** WHAT YOU ARE ASKED TO DO **
Across the listing below, count the lines holding "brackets". State the number and nothing more.

** INFORMATION SUPPLIED **
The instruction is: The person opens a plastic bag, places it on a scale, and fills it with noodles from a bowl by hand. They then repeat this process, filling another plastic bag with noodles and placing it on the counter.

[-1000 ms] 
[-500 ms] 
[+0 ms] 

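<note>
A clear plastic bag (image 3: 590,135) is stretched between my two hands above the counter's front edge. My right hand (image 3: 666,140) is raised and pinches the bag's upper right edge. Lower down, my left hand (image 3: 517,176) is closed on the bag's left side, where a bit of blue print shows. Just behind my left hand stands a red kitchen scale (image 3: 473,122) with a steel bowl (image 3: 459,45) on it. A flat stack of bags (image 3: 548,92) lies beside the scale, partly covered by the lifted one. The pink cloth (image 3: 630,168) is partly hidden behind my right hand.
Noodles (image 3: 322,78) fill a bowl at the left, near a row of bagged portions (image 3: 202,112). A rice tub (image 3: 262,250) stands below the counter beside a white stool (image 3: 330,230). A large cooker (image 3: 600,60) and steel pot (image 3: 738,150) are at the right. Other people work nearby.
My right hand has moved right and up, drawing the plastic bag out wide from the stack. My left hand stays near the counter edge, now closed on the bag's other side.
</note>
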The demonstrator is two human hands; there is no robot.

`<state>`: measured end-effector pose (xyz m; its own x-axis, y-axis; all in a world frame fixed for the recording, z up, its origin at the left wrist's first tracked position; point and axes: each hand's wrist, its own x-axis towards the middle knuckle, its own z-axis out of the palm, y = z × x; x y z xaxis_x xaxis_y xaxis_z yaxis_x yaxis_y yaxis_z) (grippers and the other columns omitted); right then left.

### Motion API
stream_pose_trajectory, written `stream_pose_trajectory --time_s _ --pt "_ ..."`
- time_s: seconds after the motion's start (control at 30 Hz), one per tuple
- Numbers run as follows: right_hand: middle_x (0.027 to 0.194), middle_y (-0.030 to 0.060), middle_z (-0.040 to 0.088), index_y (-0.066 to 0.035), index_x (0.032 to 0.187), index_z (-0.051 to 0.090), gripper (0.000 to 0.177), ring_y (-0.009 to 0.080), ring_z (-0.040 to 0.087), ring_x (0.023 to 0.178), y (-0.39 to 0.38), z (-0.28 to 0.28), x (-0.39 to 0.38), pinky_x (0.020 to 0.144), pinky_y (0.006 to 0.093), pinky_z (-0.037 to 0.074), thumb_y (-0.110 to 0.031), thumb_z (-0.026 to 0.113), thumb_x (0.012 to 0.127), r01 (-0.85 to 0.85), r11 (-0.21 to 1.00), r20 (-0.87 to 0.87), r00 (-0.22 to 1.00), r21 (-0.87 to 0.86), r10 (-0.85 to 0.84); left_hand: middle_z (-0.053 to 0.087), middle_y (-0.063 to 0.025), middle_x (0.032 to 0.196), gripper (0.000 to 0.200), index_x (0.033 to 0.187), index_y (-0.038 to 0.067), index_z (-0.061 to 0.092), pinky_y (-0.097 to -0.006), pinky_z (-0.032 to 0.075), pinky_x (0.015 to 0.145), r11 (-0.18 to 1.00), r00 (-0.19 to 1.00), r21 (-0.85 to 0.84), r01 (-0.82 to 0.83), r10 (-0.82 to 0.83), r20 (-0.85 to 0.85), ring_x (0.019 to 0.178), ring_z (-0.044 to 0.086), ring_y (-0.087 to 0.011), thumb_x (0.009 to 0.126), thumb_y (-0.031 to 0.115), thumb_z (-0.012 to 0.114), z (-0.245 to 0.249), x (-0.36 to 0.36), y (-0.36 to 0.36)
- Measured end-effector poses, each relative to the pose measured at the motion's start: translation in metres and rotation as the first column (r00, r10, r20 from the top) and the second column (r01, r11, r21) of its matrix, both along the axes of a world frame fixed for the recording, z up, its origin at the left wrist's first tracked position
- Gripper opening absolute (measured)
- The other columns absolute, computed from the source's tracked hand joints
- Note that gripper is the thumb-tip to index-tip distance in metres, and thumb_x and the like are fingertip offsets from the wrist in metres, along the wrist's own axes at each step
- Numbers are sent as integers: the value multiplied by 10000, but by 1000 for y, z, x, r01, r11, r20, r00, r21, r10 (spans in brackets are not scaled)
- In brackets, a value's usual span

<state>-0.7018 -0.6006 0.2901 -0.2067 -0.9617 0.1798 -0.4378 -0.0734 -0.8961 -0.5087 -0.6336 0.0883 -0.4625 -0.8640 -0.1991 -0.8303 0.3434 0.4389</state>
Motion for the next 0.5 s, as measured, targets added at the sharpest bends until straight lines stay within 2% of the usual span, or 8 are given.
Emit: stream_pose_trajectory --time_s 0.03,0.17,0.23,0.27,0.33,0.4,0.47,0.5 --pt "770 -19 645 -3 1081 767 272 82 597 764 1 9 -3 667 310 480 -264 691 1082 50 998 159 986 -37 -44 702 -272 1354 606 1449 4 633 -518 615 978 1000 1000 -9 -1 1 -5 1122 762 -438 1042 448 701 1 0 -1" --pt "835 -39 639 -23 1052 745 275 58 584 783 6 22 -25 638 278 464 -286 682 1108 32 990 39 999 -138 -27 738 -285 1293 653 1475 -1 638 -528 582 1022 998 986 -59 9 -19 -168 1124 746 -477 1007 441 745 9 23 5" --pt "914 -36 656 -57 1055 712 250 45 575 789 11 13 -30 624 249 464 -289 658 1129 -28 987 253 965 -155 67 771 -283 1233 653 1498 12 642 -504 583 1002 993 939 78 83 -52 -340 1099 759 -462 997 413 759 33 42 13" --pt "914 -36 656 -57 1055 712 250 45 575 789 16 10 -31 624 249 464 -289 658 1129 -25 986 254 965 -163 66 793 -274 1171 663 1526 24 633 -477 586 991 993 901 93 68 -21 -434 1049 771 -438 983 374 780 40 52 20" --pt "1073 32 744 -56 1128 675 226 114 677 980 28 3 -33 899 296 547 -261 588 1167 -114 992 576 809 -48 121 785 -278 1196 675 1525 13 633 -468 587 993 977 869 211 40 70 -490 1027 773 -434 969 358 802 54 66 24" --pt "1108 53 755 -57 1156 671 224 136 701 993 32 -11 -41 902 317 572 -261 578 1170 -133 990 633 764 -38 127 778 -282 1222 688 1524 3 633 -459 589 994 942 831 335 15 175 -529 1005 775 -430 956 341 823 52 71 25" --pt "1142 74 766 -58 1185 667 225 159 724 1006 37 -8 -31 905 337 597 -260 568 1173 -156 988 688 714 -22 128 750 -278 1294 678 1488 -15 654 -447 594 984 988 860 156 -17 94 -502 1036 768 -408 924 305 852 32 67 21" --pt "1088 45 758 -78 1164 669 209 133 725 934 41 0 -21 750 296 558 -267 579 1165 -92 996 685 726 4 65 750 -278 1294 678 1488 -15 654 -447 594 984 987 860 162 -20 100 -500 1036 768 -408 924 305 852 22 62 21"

** TASK ANSWER **
2